▸ TRY IT: Copy every line from the material below that holds "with".

▸ MATERIAL PROVIDED:
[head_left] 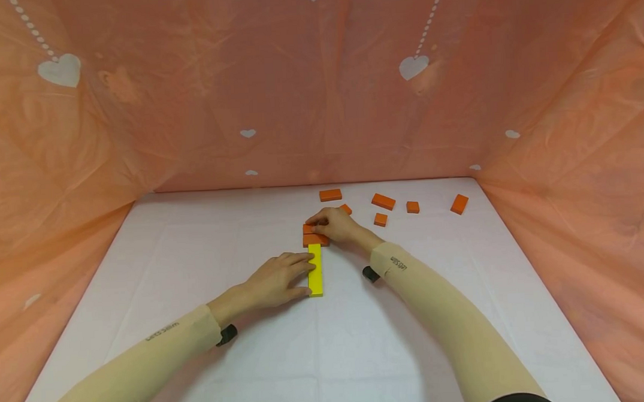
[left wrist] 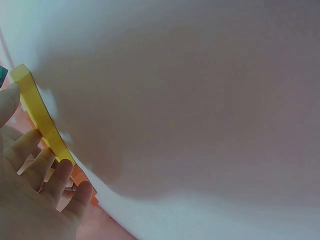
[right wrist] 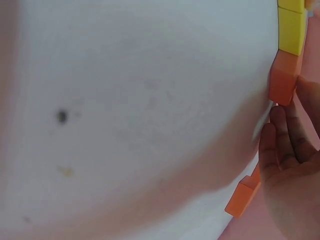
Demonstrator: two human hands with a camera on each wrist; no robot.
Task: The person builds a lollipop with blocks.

▸ RESPONSE AREA:
Demonstrator: two human hands with a camera on each wrist; no robot.
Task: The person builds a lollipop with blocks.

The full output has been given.